On Fri, Sep 09, 2016 at 12:22:46AM -0700, Fenghua Yu wrote:
> On Thu, Sep 08, 2016 at 03:45:14PM -0700, Shaohua Li wrote:
> > On Thu, Sep 08, 2016 at 06:17:47PM -0700, Fenghua Yu wrote:
> > > On Thu, Sep 08, 2016 at 03:01:20PM -0700, Shaohua Li wrote:
> > > > On Thu, Sep 08, 2016 at 02:57:00AM -0700, Fenghua Yu wrote:
> > > > > From: Fenghua Yu <fenghua.yu@xxxxxxxxx>
> > > > >
> > > > > The documentation describes user interface of how to allocate resource
> > > > > in Intel RDT.
> > > > >
> > > > > Please note that the documentation covers generic user interface.

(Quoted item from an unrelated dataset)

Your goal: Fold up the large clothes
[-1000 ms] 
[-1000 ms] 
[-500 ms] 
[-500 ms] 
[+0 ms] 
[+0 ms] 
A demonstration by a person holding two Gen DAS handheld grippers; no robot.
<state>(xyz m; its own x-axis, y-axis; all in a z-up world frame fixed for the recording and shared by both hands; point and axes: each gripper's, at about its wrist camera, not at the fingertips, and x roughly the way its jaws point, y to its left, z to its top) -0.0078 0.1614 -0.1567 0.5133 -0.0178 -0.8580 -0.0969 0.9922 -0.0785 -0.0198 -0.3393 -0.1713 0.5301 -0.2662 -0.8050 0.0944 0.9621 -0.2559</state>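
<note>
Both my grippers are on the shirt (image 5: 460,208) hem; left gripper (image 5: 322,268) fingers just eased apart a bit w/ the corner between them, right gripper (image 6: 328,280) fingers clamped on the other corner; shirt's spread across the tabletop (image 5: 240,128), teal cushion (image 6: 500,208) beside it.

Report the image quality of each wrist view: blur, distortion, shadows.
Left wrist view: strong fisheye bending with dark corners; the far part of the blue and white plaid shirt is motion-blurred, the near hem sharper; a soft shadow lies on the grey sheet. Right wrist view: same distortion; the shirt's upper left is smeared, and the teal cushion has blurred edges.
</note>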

Current
> > > > > patch set code only implemente CAT L3. CAT L2 code will be sent later.
> > > > >
> > > > > Signed-off-by: Fenghua Yu <fenghua.yu@xxxxxxxxx>
> > > > > Reviewed-by: Tony Luck <tony.luck@xxxxxxxxx>
> > > > > ---
> > > > > Documentation/x86/intel_rdt_ui.txt | 164 +++++++++++++++++++++++++++++++++++++
> > > > > 1 file changed, 164 insertions(+)

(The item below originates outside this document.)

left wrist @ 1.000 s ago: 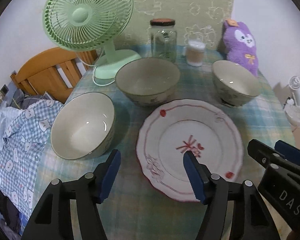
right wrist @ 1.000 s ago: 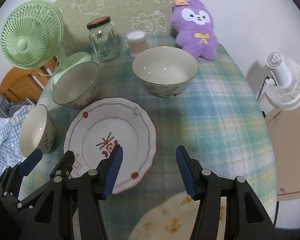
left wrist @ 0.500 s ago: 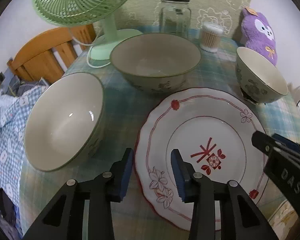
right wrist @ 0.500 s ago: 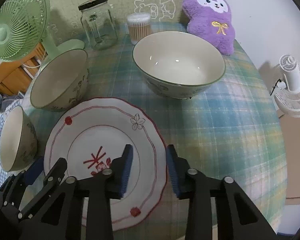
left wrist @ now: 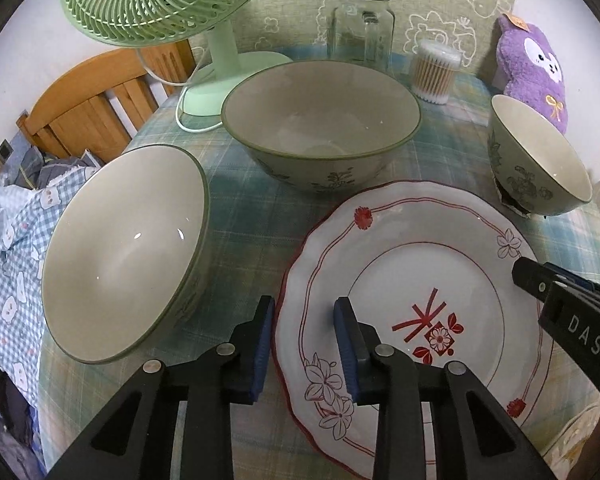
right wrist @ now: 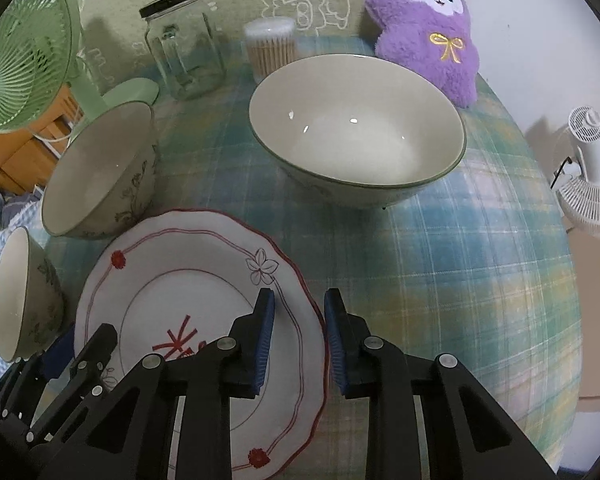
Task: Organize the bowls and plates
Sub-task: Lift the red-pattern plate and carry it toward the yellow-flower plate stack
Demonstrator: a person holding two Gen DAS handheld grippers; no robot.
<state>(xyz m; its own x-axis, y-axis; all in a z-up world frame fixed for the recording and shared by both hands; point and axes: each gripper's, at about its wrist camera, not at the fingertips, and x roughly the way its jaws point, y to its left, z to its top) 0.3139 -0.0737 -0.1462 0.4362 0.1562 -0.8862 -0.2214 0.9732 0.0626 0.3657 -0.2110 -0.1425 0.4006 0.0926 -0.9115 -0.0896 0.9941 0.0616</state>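
bowls [left wrist: 320, 120]: 3, glazed, round, green rims
plate [left wrist: 420, 264]: 1, scalloped, red trim
left tongs [left wrist: 304, 344]: closing astride plate rim, contact unclear
right tongs [right wrist: 300, 340]: same

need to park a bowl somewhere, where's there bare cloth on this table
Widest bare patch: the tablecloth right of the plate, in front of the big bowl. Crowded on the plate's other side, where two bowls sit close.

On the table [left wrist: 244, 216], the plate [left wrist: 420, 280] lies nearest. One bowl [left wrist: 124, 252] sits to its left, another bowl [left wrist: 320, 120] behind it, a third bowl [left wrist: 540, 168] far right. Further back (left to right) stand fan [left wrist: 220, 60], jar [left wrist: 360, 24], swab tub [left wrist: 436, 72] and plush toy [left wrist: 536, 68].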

> > > > > create mode 100644 Documentation/x86/intel_rdt_ui.txt
> > > > >
> > > > > diff --git a/Documentation/x86/intel_rdt_ui.txt b/Documentation/x86/intel_rdt_ui.txt
> > > > > new file mode 100644
> > > > > index 0000000..27de386
> > > > > --- /dev/null
> > > > > +++ b/Documentation/x86/intel_rdt_ui.txt
> > > > > @@ -0,0 +1,164 @@
> > > > > +User Interface for Resource Allocation in Intel Resource Director Technology
> > > > > +
> > > > > +Copyright (C) 2016 Intel Corporation
> > > > > +
> > > > > +Fenghua Yu <fenghua.yu@xxxxxxxxx>
> > > > > +Tony Luck <tony.luck@xxxxxxxxx>
> > > > > +
> > > > > +This feature is enabled by the CONFIG_INTEL_RDT Kconfig and the
> > > > > +X86 /proc/cpuinfo flag bits "rdt", "cat_l3" and "cdp_l3".
> > > > > +
> > > > > +To use the feature mount the file system:
> > > > > +
> > > > > + # mount -t resctrl resctrl [-o cdp,verbose] /sys/fs/resctrl
> > > > > +
> > > > > +mount options are:
> > > > > +
> > > > > +"cdp": Enable code/data prioritization in L3 cache allocations.
> > > > > +
> > > > > +"verbose": Output more info in the "info" file under info directory
> > > > > + and in dmesg. This is mainly for debug.
> > > > > +
> > > > > +
> > > > > +Resource groups
> > > > > +---------------
> > > > > +Resource groups are represented as directories in the resctrl file
> > > > > +system. The default group is the root directory. Other groups may be
> > > > > +created as desired by the system administrator using the "mkdir(1)"
> > > > > +command, and removed using "rmdir(1)".
> > > > > +
> > > > > +There are three files associated with each group:
> > > > > +
> > > > > +"tasks": A list of tasks that belongs to this group. Tasks can be
> > > > > + added to a group by writing the task ID to the "tasks" file
> > > > > + (which will automatically remove them from the previous
> > > > > + group to which they belonged). New tasks created by fork(2)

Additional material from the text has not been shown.